Planning is underway to build a dirt obstacle course for bicycles known as a pump track in Northwest Community Park in Santa Rosa.
Backers, including retired pro cyclist Levi Leipheimer, turned out to support the concept at a Board of Community Services meeting Thursday.
The board, which advises the City Council largely on park projects, expressed unanimous support for the track, which would be built using volunteer labor and private donations.
Pump tracks are like skateparks for bicycles. The object is to go around the track’s humps and tight turns with little or no pedaling. Riders instead rely on their upper bodies to generate momentum by pumping down on the handlebars as they descend the track’s ramps and features, similar to the way pumping your legs forward on a swing makes you swing higher.
Pump tracks are popular because they are inexpensive to build, can be located in a tight area, and are not very dangerous, according to Douglas McKenzie, a mechanic at Spoke Folk Cyclery in Healdsburg.
McKenzie, 54, said he’s been trying to figure out how to get a pump track built here since he rode one two years ago at the Morgan Hill headquarters of the Specialized bicycle company.
“I fell in love with it,” McKenzie said. “I’m like, ‘We need one of these up in Santa Rosa,’”
He checked with the city about appropriate locations, and initially was steered toward southwest Santa Rosa, he said.

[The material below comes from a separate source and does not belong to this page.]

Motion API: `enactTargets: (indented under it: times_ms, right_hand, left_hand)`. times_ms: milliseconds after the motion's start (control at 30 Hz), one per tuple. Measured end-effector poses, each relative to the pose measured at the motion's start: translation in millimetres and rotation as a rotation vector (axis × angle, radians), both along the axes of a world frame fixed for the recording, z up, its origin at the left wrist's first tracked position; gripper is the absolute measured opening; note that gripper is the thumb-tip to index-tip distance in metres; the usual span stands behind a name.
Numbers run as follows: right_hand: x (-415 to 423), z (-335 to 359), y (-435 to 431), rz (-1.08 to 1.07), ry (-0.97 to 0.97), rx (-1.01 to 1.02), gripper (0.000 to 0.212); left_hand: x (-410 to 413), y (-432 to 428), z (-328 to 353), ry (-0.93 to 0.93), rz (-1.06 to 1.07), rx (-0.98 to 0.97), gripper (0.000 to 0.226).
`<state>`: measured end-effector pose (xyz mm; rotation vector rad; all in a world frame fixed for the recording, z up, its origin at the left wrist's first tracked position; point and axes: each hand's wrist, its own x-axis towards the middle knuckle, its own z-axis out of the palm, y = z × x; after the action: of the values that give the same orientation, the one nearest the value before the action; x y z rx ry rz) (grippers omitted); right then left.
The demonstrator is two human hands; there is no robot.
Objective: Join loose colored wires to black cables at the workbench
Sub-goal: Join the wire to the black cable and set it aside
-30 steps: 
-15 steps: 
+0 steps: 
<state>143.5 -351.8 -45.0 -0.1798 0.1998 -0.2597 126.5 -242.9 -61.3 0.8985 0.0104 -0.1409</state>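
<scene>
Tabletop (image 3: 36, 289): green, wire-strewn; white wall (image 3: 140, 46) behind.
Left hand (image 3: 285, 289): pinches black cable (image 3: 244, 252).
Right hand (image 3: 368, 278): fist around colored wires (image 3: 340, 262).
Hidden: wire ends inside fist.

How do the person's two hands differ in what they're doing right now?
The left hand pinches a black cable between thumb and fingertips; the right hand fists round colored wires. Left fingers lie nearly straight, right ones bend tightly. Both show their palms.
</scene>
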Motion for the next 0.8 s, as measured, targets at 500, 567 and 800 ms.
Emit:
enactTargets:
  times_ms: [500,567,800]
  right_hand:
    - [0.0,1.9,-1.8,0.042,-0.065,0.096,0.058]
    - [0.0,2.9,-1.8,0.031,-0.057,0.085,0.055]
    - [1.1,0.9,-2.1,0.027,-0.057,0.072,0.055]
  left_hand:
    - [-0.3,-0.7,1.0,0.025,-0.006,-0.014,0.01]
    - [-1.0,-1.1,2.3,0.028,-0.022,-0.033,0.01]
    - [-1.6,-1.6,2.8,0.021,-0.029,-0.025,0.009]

But since McKenzie lives near Piner Road and anticipates needing to check on the track regularly to keep it well-maintained, he held out for something closer to home, he said.
Then he spotted an aerial view of a circular patch of weeds in Northwest Community Park near the dog park.
“I went, ‘Oh my God, this is perfect,’” McKenzie said.
The 24-foot wide circle is the former location of a playground that was moved further south in the park several years ago, said Lisa Grant, city parks superintendent.